– Сроки-то для принятия решения давно прошли, я на восьмидесятилетие Николая Дмитриевича заглядывал – так еще ничего не было заметно, Лариска веселая такая была, Любе с Тамарой помогала, продукты носила, у плиты стояла. Тамара ей такой причесон изобразила – сказка! И Любу она тоже подстригла, получилось очень красиво. В общем, юбилей прошел классно, у меня прямо душа радовалась. Николай Дмитриевич, правда, всплакнул в один момент, но ничего, быстро успокоился.
– Отчего всплакнул? – встревожился Камень, которого судьба старика трогала до глубины души.
– Так он вспомнил, как праздновали его семидесятилетие и что Тамара была с Григорием, а теперь Григория с ними нет… Ну, вокруг этого.

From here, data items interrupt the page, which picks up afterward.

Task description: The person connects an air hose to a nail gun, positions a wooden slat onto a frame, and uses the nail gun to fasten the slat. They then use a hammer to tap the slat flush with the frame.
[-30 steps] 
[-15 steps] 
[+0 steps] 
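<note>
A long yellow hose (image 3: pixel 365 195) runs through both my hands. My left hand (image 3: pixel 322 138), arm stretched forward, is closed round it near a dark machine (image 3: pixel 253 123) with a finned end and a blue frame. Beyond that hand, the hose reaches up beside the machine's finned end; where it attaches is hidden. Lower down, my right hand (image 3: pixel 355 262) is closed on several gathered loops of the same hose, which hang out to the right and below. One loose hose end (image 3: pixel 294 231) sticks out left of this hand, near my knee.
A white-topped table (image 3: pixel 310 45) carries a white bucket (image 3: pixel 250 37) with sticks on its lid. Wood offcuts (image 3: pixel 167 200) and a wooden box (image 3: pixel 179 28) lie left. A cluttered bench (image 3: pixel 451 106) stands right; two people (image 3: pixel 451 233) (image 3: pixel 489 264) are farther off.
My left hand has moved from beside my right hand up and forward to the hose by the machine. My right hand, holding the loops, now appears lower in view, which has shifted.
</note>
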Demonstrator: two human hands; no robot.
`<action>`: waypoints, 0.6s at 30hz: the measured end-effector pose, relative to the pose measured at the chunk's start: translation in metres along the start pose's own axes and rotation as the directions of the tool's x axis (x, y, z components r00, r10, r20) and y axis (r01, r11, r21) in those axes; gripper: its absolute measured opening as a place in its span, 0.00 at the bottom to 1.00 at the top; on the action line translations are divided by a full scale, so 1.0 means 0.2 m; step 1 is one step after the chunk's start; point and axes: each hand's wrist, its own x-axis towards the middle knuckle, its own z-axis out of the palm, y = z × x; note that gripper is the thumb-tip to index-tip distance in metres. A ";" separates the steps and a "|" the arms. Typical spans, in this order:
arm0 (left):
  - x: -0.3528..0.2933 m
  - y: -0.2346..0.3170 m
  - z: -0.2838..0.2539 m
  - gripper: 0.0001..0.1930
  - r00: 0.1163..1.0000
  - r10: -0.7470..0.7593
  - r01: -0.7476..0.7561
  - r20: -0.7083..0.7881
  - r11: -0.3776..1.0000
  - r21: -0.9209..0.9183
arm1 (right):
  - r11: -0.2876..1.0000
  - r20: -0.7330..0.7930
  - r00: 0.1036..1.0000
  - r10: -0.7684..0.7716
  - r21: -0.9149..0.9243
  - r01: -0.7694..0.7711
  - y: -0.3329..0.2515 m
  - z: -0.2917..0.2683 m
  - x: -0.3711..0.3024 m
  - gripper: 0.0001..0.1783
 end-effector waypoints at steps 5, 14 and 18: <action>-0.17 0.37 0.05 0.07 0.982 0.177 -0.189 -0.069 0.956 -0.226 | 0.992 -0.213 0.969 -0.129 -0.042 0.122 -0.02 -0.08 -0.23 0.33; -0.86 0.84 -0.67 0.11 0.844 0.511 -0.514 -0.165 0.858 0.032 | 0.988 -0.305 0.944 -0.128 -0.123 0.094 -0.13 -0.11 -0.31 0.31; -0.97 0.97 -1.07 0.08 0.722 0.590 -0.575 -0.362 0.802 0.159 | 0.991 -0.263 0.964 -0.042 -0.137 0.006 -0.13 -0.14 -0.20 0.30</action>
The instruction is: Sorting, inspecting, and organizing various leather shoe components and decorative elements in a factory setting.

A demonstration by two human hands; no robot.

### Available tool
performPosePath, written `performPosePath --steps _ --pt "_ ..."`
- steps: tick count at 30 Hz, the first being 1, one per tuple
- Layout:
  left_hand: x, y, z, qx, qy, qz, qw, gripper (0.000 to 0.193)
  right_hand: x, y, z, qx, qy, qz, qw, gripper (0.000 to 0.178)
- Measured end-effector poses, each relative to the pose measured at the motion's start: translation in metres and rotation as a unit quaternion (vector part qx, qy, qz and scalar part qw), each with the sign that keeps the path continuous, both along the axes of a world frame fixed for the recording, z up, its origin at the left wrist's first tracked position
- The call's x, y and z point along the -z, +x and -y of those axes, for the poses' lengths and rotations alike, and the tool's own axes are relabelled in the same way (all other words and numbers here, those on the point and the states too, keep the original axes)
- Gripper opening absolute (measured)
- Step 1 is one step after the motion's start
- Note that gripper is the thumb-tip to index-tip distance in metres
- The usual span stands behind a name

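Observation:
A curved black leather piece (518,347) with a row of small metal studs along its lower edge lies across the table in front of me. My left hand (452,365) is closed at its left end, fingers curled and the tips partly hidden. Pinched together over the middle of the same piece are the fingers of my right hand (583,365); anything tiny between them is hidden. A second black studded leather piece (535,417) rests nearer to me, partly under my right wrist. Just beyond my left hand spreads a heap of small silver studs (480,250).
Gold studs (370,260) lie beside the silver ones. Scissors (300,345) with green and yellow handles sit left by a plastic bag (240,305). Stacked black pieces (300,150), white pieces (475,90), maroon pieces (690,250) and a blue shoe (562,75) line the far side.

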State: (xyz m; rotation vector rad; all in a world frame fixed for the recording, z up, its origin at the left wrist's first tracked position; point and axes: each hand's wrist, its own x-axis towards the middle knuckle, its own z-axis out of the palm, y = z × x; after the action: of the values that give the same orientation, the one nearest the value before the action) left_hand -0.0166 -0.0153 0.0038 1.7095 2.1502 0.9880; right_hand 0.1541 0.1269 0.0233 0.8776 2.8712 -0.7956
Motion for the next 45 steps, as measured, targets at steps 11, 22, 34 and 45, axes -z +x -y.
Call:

А в остальном все было здорово. Народу, конечно, было значительно меньше, чем на предыдущем юбилее, за десять лет народ поумирал. Но я отвлекся, я же про Лариску рассказывал. Ну вот, потом, после юбилея, я ее в феврале на Любином дне рождения видел, у нее тоже юбилей был, пятьдесят лет. Опять Тамара приехала, Аэлла с Бегорским пришли, еще кое-какие друзья и коллеги, человек тридцать набралось. В ресторане отмечали. Ну и Лариску позвали, она ж у них почти что член семьи. Лариска там отплясывала вовсю, хохотала, веселилась. И ничего такого я не заметил. А потом, где-то в мае, у бабки инфаркт сделался, Люба, конечно, подхватилась, начала Аэлле названивать, чтобы бабку в больницу положили.
– А что, просто так человека с инфарктом госпитализировать нельзя? – недоверчиво спросил Камень. – Нужно ждать, пока он совсем умрет, чтобы сразу уже в морг везти?